EFE, Los Ángeles
La ciudad de Los Ángeles ha recibido la confirmación de la incorporación del futbolista David Beckham al Galaxy con fascinación, asombro y una pizca de curiosidad por saber en qué se diferencia una estrella del fútbol de una de las de toda la vida.
Porque otra cosa no, pero Los Ángeles sabe un rato de estrellas, de sus intereses, gustos y pecadillos. Beckham es diferente.
En apariencia, este rubio, musculoso y bien plantado de 31 años podría ser otro Brad Pitt o un moderno Steve McQueen.
Pero el arte de Beckham está reservado para el campo de fútbol, en concreto el del Galaxy, en Carson, un barrio de Los Ángeles escasamente conocido por sus estrellas.
A los Lakers todos los conocen, aficionados o no al baloncesto. Y que Jack Nicholson y otras estrellas tienen un asiento seguro en sus partidos es un hecho.
El béisbol también cuenta con sus héroes nacionales, lo mismo que el fútbol americano.
En el caso del fútbol como se conoce en Europa, su mayor logro en la ciudad del automóvil es el de haber acuñado el término de "soccer mom", aplicado a cualquier madre que conduce a su retoño por toda la ciudad para que practique cualquier deporte, el fútbol incluido.
Aun así, los hay que están seguros de que la llegada de Beckham a Los Ángeles dará un empujón a este deporte como años atrás pasó con el hockey.
Con un contrato de cinco años por 250 millones de dólares, el equipo asegura que nada más conocerse el anuncio se vendieron 500 abonos de temporada en una hora para el Home Depot Center donde tiene su hogar el Galaxy.
Las que realmente se están frotando las manos son las revistas del corazón ante la llegada de una estrella de las que ya no quedan tantas en Hollywood.
Porque Beckham, además de jugar al fútbol como nadie, llega con un buen bagaje de escándalos y prensa rosa. Casado con Victoria Beckham, más conocida como "Posh Spice", del conjunto musical Spice Girls, es padre de Brooklyn, Rome y Cruz, que encajarán como un guante en una nueva generación de Suris, Shiloh Nouvels o Apples.
La llave de Hollywood
Incluso antes de que se confirmara la llegada de los Beckham a Los Ángeles, los "paparazzi" siguieron a Victoria en su búsqueda de un nuevo hogar en Malibú o en Beverly Hills como a una estrella de toda la vida.

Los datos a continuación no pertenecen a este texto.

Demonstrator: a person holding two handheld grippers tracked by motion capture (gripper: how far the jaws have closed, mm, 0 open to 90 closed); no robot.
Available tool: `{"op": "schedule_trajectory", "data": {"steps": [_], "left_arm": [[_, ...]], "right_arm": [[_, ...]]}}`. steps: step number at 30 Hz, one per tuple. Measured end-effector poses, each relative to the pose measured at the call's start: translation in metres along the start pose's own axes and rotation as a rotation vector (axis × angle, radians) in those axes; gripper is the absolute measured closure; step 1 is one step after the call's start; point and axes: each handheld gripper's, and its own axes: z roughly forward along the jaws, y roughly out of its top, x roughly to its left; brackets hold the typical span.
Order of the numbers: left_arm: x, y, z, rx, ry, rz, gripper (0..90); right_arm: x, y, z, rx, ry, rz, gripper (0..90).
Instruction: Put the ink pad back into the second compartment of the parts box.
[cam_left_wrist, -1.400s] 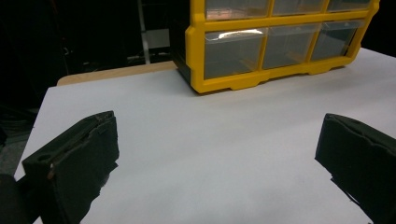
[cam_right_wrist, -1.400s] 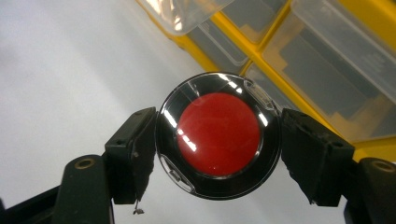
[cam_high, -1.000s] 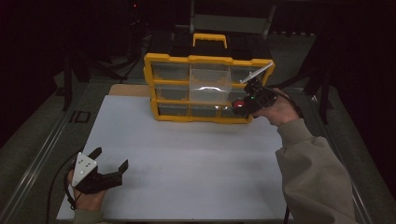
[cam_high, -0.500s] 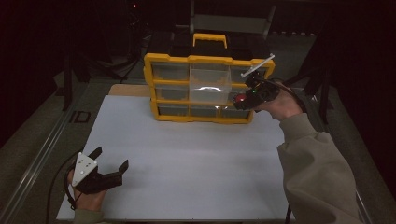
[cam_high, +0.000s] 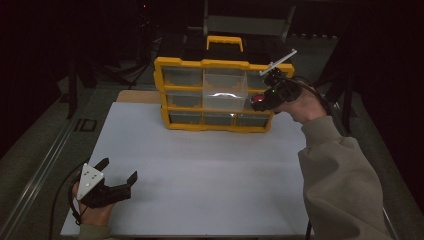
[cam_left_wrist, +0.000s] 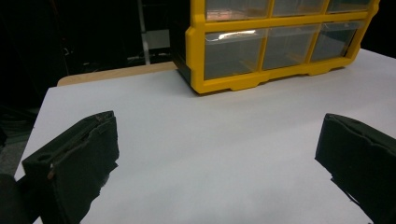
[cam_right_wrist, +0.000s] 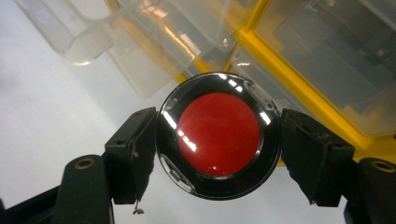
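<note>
A yellow organizer (cam_high: 220, 95) with clear drawers stands upright at the back of the white table (cam_high: 200, 170). Its middle clear drawer (cam_high: 224, 90) is pulled out toward me. My right gripper (cam_high: 261, 100) is raised at the organizer's right side, shut on a round black disc with a red centre (cam_right_wrist: 218, 134) (cam_high: 259, 101), just in front of the pulled-out drawer (cam_right_wrist: 140, 42). My left gripper (cam_high: 120, 182) rests near the table's front left corner, jaws wide open with nothing between them (cam_left_wrist: 219, 158); the organizer (cam_left_wrist: 280, 46) lies ahead of it.
A yellow handle (cam_high: 225, 42) tops the organizer. A metal rail (cam_high: 45, 165) runs along the table's left edge. Dark stands and a grey frame (cam_high: 245, 22) stand behind the table. A wide stretch of white tabletop lies between the two grippers.
My right gripper has risen with the disc, from the organizer's lower drawers to the level of its middle row. The left gripper has stayed put.
</note>
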Motion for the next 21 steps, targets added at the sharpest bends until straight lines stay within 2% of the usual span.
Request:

Además, el matrimonio tiene en sus manos la llave de Hollywood gracias a su amistad con la estrella de estrellas, Tom Cruise, a cuya boda con Katie Holmes asistieron este otoño.
Según la revista "US Weekly", David y Victoria podrían convertirse sin esfuerzo en la pareja "más solicitada" de Hollywood.
Un caballo de refresco que viene que ni pintado cuando algunos de los rostros más fotografiados en la revista, como el de Britney Spears o Lindsay Lohan, empiezan a mostrar huellas de desgaste y epidemias amorosas tipo "Brangelina" y "TomKat" quieren ser tomadas en serio.
Más allá de los deseos de la prensa del corazón, los Beckham tienen sus propias razones para esta mudanza. La exorbitante suma de dinero ayuda aunque, según una revista británica, la fortuna de Beckham ya supera los 130 millones de dólares.
Para el principal periódico de la urbe, "Los Ángeles Times", la fatiga que ha provocado la fama de Beckham en el resto del mundo, "o la falta de fatiga de esta ciudad, puede ser la razón por la que Los Ángeles tiene a Beckham".
Y nadie descarta el factor Victoria, que está interesada tanto como su esposo en lo mismo que capta diariamente adeptos a esta ciudad, el sueño de convertirse en una estrella de Hollywood.
Si esta es su ambición, de nuevo David Beckham cuenta con una destacada ventaja, entre otras cosas porque hasta cuenta con una película que lleva su nombre, "Bend it Like Beckham!".
Además, entre los que han facilitado el contrato millonario que a partir de agosto hará de Carson su lugar de trabajo; de Beverly Hills o Malibú, su hogar, y de Hollywood, su sueño, está CAA, la principal agencia de talentos de la meca del cine.